Worked example 1 — scoring our own L1 certificate
Expectation: $\mathbb E[\chi^2_{\min}] = N - d_{\text{eff}} = 648 - 11 = 637$, so $\mathbb E[\chi^2/N] = 637/648 = 0.983$.
Spread: $\sigma(\chi^2_{\min}) = \sqrt{2 \times 637} = 35.7$, so $\sigma(\chi^2/N) = 35.7/648 = 0.055$.
Score the measurement: PPDF-11's L1 gave $\chi^2/N = 0.979$, i.e. $\chi^2_{\min} = 634.4$. Pull: $(634.4 - 637)/35.7 = -0.07\sigma$. As calibrated as a single realization can look.
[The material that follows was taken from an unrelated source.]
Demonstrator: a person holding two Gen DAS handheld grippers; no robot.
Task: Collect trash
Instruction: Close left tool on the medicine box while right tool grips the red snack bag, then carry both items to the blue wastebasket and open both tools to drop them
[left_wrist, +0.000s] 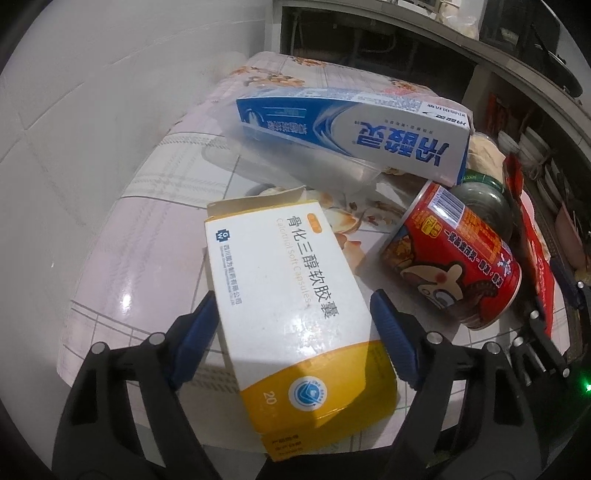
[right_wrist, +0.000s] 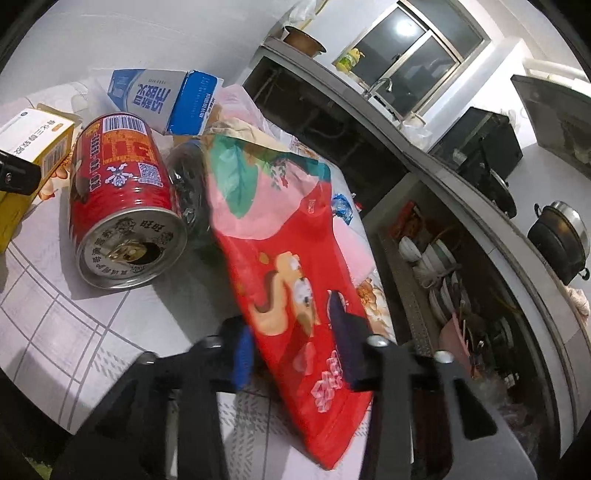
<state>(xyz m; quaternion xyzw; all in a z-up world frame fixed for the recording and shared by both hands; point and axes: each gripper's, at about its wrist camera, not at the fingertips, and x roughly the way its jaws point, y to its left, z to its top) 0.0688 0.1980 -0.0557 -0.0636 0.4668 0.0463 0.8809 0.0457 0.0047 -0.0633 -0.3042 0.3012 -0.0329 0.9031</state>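
Tablecloth (left_wrist: 122, 206) cluttered; dark jar (left_wrist: 484, 210) half hidden behind can (left_wrist: 454, 258).

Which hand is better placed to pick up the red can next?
Probably neither at once: the left gripper straddles the medicine box and the right gripper pinches the red snack bag. The red can lies between them.

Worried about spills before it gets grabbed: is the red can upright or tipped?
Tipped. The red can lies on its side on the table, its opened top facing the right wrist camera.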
Two lessons hiding in the arithmetic. First, the test is one draw from a distribution with $\sigma(\chi^2/N) = 0.055$: any single L1 between roughly $0.87$ and $1.09$ would also have passed, so one L1 can catch gross failures but cannot certify percent-level calibration — that is what coverage (many probe points) and repeated-realization L1 batteries add. Second, inverting the logic to measure $d_{\text{eff}}$ from one L1 gives $\hat d = N - 634.4 = 13.6 \pm 35.7$ — uselessly wide. The sharp estimate of constrained directions comes from the complexity $C = 13.7$ of the evidence run (§4.3), whose posterior average beats one noisy realization; the L1's job is only to be consistent with it, and (13.6 vs 11 vs 13.7, all within a fraction of $\sigma$) it is.
Worked example 2 — coverage arithmetic on 120 probe points
Binomial band: for $n = 120$ $x$-points and true coverage $p = 0.68$: $\sigma = \sqrt{0.68 \times 0.32 / 120} = \sqrt{0.001813} = 0.043$. So a calibrated pipeline should return measured coverage in $[63.7\%, 72.3\%]$ at $1\sigma$, $[59.5\%, 76.5\%]$ at $2\sigma$ — if the 120 checks were independent.
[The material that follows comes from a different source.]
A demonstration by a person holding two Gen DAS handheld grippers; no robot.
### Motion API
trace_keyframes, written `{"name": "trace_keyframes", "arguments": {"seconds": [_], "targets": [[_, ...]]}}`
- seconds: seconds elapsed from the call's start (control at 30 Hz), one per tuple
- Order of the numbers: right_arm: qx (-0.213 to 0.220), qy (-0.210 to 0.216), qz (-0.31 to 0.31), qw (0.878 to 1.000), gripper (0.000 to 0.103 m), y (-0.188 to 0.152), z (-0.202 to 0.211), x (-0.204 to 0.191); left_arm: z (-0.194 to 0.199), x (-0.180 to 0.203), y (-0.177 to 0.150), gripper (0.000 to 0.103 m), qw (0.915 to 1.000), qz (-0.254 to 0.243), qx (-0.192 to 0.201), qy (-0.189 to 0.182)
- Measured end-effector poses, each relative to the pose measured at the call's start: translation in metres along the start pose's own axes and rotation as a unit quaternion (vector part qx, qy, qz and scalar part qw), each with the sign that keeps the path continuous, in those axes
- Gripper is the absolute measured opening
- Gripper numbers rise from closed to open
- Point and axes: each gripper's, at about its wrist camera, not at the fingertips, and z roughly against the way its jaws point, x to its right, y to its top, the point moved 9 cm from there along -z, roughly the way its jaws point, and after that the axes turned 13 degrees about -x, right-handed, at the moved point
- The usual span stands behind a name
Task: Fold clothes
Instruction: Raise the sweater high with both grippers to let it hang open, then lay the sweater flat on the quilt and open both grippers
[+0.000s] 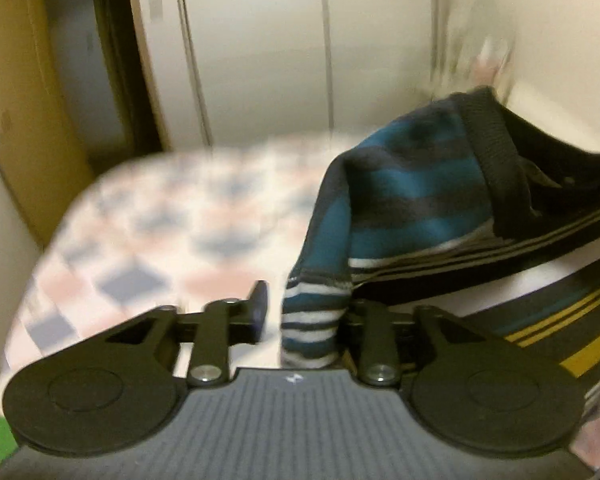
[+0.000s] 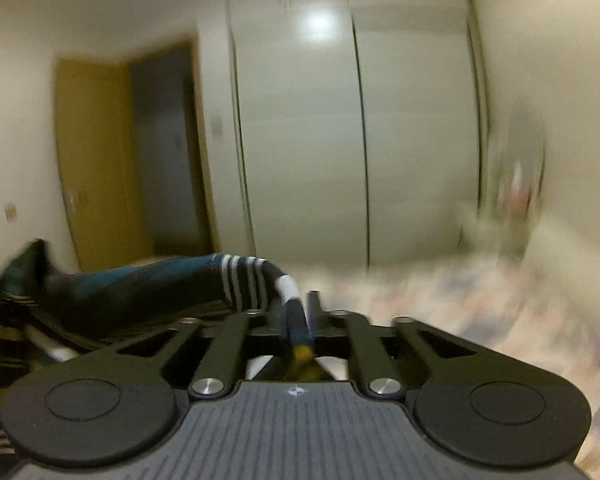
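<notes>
A striped shirt (image 1: 412, 192) in teal, navy, white and mustard hangs in the air over the bed, stretched toward the right. Its white-striped cuff drops between the fingers of my left gripper (image 1: 306, 312). The jaws stand wide; the left finger (image 1: 260, 308) is clear of the cloth by a thin gap, and the cloth hides the right finger. In the right wrist view the shirt (image 2: 140, 284) runs in from the left, and my right gripper (image 2: 304, 312) is shut on a narrow bunched edge of it.
A bed with a pink and blue checked cover (image 1: 160, 220) lies below, also blurred at the right (image 2: 460, 300). White wardrobe doors (image 2: 300, 140) fill the back wall. A wooden door (image 2: 92, 160) stands open at the left.
</notes>
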Motion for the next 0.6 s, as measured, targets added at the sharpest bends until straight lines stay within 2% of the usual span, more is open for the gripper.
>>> {"name": "trace_keyframes", "arguments": {"seconds": [0.03,0.1,0.17,0.23,0.3,0.37,0.4,0.47,0.6], "targets": [[-0.034,-0.023,-0.002,0.999,0.049,-0.007,-0.031,0.003,-0.037,-0.005,-0.001,0.033,0.9992,0.009,-0.037,0.012],[-0.087,-0.048,-0.003,0.995,0.048,-0.026,-0.076,0.004,-0.109,-0.014,-0.005,0.032,0.9927,0.028,-0.112,0.036],[-0.116,-0.040,-0.021,0.992,0.052,-0.050,-0.097,0.003,-0.139,-0.018,-0.022,0.032,0.9897,0.039,-0.130,0.047],[-0.135,-0.018,-0.053,0.989,0.054,-0.076,-0.109,0.003,-0.154,-0.027,-0.049,0.040,0.9862,0.057,-0.151,0.036],[-0.163,-0.004,-0.092,0.982,0.054,-0.114,-0.116,0.007,-0.168,-0.037,-0.076,0.042,0.9818,0.076,-0.172,0.024],[-0.204,0.013,-0.127,0.971,0.054,-0.159,-0.114,0.007,-0.168,-0.036,-0.136,0.042,0.9742,0.088,-0.207,0.016],[-0.226,0.020,-0.141,0.964,0.055,-0.181,-0.117,0.001,-0.163,-0.028,-0.170,0.042,0.9692,0.095,-0.227,0.008],[-0.269,0.033,-0.166,0.948,0.055,-0.223,-0.123,-0.011,-0.155,-0.012,-0.211,0.043,0.9585,0.107,-0.263,-0.025],[-0.350,0.051,-0.166,0.920,0.055,-0.290,-0.123,-0.041,-0.146,0.044,-0.290,0.047,0.9270,0.145,-0.330,-0.103]]}}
Score our spread: across flavours we measured 65% to 100%. The 65% flavour sits $0.7\sigma$ below 0.68 — textbook calibrated. The 100% flavour is formally $(1.00 - 0.68)/0.043 = 7.4\sigma$ high — but here the correlation caveat of Derivation 3 bites: adjacent $x$-points of one flavour's curve are driven by the same few parameters, so the effective number of independent checks is closer to the number of constrained directions feeding that flavour — order 10, not 120. With $n_{\text{eff}} = 10$, $\sigma = \sqrt{0.68 \times 0.32/10} = 0.148$, and 100% is a $2.2\sigma$ fluctuation on the conservative side.
Interpretation, stated the way the result card states it: no flavour is anti-conservative (nothing below the band) — the bands never lie downward; some flavours are conservative — bands wider than 68% where the data barely constrain them, which is the prior (honestly) doing the talking, §4.1's flat-direction regime. That pattern — calibrated where constrained, conservative where not — is precisely the signature of a healthy Bayesian pipeline with uninformative directions, and it is what PPDF-11's certificate records. The follow-up that would sharpen it from qualitative to quantitative: many-realization L1 batteries to measure $n_{\text{eff}}$ per flavour directly — logged as future work in the wiki.